In Collibra Data Intelligence Cloud, automatic data classification is a feature that analyzes and predicts the content of registered data sources based on a subset of the data itself, helping you to easily gain insights on what kinds of data you have and where it resides. In other words, data classification automatically (with no human input) assigns “class” values to individual columns of data to identify what kind of data is contained in that column. Examples of different data classes are “name”, “address”, “phone number” and “web browser”.

Why automatic data classification?

When you have ingested data in Data Catalog, the data classification process automatically identifies data structures within the data. As such, it takes less time to learn what kind of data you have ingested.

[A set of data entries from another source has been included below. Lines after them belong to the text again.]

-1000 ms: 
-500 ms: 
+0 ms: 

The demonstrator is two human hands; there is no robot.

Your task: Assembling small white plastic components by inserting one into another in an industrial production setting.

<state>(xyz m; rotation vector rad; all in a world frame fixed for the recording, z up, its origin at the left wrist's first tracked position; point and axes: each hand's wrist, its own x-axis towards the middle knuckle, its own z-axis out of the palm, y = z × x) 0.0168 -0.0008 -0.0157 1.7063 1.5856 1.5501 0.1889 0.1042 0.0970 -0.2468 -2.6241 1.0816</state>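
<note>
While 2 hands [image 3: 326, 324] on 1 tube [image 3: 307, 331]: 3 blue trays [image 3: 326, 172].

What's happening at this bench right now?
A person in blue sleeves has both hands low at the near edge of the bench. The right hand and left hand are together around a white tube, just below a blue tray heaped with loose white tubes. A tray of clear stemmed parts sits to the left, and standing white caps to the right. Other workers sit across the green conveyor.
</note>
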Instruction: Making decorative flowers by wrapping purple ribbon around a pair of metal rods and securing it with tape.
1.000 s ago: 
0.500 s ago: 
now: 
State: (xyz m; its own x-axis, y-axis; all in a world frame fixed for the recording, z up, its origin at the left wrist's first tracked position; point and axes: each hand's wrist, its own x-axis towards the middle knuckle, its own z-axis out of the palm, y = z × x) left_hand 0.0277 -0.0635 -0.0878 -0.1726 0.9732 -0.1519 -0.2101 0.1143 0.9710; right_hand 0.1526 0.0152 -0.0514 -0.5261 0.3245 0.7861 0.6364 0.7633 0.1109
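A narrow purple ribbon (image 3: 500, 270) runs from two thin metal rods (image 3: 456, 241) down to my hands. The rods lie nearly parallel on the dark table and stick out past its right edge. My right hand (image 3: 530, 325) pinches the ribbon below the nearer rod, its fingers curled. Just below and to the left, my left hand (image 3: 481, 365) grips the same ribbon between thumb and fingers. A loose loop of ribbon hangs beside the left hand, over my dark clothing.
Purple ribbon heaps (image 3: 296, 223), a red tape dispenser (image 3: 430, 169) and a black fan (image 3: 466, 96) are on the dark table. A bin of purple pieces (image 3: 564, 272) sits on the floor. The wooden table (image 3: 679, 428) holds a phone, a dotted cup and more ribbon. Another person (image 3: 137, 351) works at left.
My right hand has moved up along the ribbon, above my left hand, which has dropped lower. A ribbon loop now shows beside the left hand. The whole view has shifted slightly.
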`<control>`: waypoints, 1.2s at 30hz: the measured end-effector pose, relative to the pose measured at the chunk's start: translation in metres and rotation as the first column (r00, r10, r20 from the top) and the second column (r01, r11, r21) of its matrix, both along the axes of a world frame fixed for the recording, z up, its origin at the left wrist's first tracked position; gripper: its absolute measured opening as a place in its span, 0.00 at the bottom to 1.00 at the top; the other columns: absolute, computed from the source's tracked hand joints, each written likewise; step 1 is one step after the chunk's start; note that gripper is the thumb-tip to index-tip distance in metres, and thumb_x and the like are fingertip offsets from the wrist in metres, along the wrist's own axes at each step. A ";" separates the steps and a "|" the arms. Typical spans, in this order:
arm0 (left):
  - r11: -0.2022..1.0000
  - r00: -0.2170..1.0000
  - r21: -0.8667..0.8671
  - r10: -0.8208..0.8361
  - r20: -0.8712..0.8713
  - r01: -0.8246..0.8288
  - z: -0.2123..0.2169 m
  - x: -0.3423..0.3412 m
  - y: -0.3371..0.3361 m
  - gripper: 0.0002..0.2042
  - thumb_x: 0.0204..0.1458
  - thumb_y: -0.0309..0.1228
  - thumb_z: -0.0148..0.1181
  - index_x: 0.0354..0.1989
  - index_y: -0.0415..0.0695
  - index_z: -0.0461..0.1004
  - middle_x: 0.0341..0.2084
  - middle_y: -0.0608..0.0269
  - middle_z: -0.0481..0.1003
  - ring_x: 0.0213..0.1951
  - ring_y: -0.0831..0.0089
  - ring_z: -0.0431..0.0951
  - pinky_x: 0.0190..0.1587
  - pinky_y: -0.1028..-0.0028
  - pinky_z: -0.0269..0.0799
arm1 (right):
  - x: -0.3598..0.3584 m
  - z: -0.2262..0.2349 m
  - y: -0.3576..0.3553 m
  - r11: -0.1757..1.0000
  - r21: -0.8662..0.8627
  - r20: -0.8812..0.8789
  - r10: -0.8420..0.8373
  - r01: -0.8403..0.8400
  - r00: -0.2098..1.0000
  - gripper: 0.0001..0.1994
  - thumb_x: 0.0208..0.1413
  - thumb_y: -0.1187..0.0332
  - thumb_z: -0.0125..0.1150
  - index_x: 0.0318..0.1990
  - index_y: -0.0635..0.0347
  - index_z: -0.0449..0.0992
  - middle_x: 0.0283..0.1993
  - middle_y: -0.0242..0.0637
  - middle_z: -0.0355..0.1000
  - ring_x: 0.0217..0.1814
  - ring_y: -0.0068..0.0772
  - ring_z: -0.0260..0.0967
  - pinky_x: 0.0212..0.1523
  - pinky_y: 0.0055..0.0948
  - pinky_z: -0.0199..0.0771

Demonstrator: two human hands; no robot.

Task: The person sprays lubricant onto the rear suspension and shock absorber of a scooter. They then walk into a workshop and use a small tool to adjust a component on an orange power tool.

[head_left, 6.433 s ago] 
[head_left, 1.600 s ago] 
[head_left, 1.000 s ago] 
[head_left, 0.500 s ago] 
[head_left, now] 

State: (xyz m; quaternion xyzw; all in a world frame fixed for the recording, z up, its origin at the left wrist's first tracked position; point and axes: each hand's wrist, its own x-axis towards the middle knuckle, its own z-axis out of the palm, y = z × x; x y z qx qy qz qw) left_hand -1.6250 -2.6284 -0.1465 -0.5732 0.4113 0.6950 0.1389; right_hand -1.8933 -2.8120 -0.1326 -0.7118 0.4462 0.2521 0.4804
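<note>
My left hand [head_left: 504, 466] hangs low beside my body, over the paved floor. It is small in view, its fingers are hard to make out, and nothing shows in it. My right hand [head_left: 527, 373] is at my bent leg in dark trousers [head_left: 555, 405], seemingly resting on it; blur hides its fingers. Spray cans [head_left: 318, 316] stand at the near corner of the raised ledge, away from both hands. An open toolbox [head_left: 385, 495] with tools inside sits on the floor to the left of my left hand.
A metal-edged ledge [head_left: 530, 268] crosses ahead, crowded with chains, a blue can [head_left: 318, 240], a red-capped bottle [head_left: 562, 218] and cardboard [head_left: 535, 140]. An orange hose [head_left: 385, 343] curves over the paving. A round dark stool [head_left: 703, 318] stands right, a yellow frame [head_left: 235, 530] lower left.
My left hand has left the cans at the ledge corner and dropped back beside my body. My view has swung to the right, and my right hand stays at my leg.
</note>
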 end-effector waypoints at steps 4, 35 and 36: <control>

Data classification via the Data Classification Platform vs. Edge

The following table shows the differences between classification via the Data Classification Platform or via Edge.

Part of process

Classification via the Data Classification Platform

Classification via Edge

Availability

You have enabled Data Classification in Collibra Console. Data classification is a part of the profiling capability of an Edge site. If you have access to Edge, profiling and classification are available.
Sample data The Data Classification platform requires sample data that needs to be stored in your Collibra environment. Data classification via Edge classifies data on the Edge site. Sample data is no longer stored in Collibra cloud.
Anonymization The Data Classification platform uses profiling and sample data to classify. As a result, you cannot classify your data when it is anonymized. Profiling and classification are performed via an Edge site in the customer's environment. The data is anonymized before it is sent to Collibra Data Intelligence Cloud.
Automatic vs. manual classification Data classification must be manually triggered from every table, schema or database. Data classification is automatically triggered after the profiling process on an Edge site.

Retraining

The Data Classification Platform stores your classification selections, along with the associated sample data, to retrain the Classification Model and improve future classification predictions. Currently, data classification on Edge does not retrain the classification model to improve future classification predictions.